## PROBLEM TO WORK ON
Reproduce the listing below verbatim.

RECORDED DATA START

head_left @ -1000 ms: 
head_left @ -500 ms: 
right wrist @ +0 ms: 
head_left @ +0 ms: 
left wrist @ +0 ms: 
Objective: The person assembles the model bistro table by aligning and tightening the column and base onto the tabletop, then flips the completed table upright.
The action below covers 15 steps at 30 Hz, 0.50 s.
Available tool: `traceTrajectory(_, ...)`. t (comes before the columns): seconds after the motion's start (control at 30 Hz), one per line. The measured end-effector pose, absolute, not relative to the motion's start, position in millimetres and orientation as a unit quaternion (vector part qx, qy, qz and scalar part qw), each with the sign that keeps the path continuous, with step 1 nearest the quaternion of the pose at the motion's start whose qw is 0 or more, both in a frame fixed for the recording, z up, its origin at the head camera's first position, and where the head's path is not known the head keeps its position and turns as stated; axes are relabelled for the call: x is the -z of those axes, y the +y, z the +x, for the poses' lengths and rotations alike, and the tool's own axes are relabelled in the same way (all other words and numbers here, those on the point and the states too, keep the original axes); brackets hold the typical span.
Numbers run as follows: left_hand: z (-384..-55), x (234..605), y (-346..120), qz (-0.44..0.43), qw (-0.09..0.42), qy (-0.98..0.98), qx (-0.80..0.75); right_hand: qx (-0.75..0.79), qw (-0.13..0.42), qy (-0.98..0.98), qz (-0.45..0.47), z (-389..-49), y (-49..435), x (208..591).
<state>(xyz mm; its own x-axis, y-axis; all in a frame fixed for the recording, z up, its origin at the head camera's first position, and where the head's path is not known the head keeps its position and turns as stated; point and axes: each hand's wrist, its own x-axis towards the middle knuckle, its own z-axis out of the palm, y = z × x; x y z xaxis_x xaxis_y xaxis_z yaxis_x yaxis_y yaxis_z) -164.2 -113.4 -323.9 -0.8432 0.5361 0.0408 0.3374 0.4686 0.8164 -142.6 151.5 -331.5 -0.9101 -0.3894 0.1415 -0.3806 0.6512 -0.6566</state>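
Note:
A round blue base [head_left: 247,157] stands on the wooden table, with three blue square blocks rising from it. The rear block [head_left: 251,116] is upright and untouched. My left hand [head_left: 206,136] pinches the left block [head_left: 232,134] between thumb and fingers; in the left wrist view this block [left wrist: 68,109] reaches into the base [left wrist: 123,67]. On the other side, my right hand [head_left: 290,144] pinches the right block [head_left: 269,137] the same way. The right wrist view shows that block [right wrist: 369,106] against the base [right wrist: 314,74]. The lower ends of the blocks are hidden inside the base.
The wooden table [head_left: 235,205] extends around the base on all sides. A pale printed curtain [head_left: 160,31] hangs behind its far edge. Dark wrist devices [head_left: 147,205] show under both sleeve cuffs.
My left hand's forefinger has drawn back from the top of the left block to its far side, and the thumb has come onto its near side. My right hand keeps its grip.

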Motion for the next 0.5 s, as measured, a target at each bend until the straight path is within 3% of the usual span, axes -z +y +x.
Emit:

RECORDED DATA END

## TASK ANSWER
head_left @ -1000 ms: 
head_left @ -500 ms: 
right wrist @ +0 ms: 
head_left @ +0 ms: 
left wrist @ +0 ms: 
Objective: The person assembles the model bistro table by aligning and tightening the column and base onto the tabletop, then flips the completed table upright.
The action below covers 15 steps at 30 Hz, 0.50 s.
Available tool: `traceTrajectory(_, ...)`. t (comes before the columns): seconds after the motion's start (control at 30 Hz), one per line. The measured end-effector pose, absolute, not relative to the motion's start, position in millimetres and orientation as a unit quaternion (vector part qx, qy, qz and scalar part qw), each with the sign that keeps the path continuous, with step 1 nearest the quaternion of the pose at the motion's start whose qw is 0 or more, both in a frame fixed for the recording, z up, its origin at the head camera's first position, and where the head's path is not known the head keeps its position and turns as stated; axes are relabelled for the call: x is the -z of those axes, y the +y, z the +x, for the poses' lengths and rotations alike, and the tool's own axes are relabelled in the same way (all other words and numbers here, those on the point and the states too, keep the original axes); brackets hold the typical span.
Numbers run as follows: left_hand: z (-384..-55), x (234..605), y (-346..120), qz (-0.44..0.43), qw (-0.09..0.42), qy (-0.98..0.98), qx (-0.80..0.75); right_hand: qx (-0.75..0.79), qw (-0.13..0.42), qy (-0.98..0.98), qz (-0.45..0.47), z (-389..-49), y (-49..435), x (208..591).
<state>(xyz mm; its own x-axis, y-axis; all in a frame fixed for the recording, z up, its origin at the head camera's first position, and where the head's path is not known the head keeps its position and turns as stated; point and axes: each hand's wrist, its own x-axis towards the middle knuckle, its own z-axis out of the palm, y = z × x; x y z xaxis_x xaxis_y xaxis_z yaxis_x yaxis_y yaxis_z) -164.2 -113.4 -323.9 -0.8432 0.5361 0.0408 0.3374 0.4686 0.8164 -142.6 151.5 -331.5 -0.9101 -0.3894 0.1415 -0.3806 0.6512 -0.6566</state>
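Note:
A round blue base [head_left: 247,157] stands on the wooden table, with three blue square blocks rising from it. The rear block [head_left: 251,116] is upright and untouched. My left hand [head_left: 206,136] pinches the left block [head_left: 232,134] between thumb and fingers; in the left wrist view this block [left wrist: 68,109] reaches into the base [left wrist: 123,67]. On the other side, my right hand [head_left: 290,144] pinches the right block [head_left: 269,137] the same way. The right wrist view shows that block [right wrist: 369,106] against the base [right wrist: 314,74]. The lower ends of the blocks are hidden inside the base.
The wooden table [head_left: 235,205] extends around the base on all sides. A pale printed curtain [head_left: 160,31] hangs behind its far edge. Dark wrist devices [head_left: 147,205] show under both sleeve cuffs.
My left hand's forefinger has drawn back from the top of the left block to its far side, and the thumb has come onto its near side. My right hand keeps its grip.
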
Motion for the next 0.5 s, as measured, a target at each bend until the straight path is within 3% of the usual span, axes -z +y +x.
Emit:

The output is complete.